• [TASK INSTRUCTIONS]: To complete this task, print all the data below exactly but leave out the images.

• [INPUT DATA]:
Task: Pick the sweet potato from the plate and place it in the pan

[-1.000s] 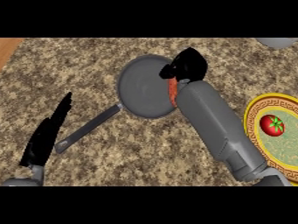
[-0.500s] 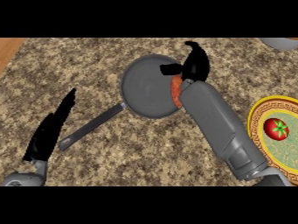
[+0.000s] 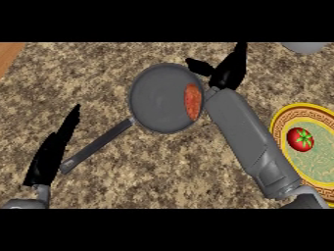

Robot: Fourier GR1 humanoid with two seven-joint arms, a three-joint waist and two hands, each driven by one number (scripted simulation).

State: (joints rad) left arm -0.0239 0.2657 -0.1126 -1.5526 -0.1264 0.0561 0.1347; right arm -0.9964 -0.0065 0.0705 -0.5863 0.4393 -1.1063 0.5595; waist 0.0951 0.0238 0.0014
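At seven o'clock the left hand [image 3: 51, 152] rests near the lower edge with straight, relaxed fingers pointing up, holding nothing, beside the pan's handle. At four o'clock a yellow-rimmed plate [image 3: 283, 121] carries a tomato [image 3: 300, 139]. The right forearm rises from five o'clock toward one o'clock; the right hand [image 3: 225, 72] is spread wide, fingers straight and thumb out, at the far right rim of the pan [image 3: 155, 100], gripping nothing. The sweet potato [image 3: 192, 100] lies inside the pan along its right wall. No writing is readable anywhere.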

• [EXPECTED ANSWER]:
Task: Pick the sweet potato from the plate and place it in the pan

[-1.000s] 
[-0.500s] 
[+0.000s] 

Robot: Fourier GR1 humanoid with two seven-joint arms, a three-joint waist and two hands, each driven by one number (scripted simulation).

State: (joints rad) left arm -0.0239 0.2657 -0.1126 -1.5526 -0.1264 0.0561 0.1347; right arm -0.9964 -0.0065 0.0705 -0.5863 0.4393 -1.1063 0.5595; waist 0.0951 0.0238 0.0014
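At seven o'clock the left hand [image 3: 51, 152] rests near the lower edge with straight, relaxed fingers pointing up, holding nothing, beside the pan's handle. At four o'clock a yellow-rimmed plate [image 3: 283, 121] carries a tomato [image 3: 300, 139]. The right forearm rises from five o'clock toward one o'clock; the right hand [image 3: 225, 72] is spread wide, fingers straight and thumb out, at the far right rim of the pan [image 3: 155, 100], gripping nothing. The sweet potato [image 3: 192, 100] lies inside the pan along its right wall. No writing is readable anywhere.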

The work on this exercise has been completed.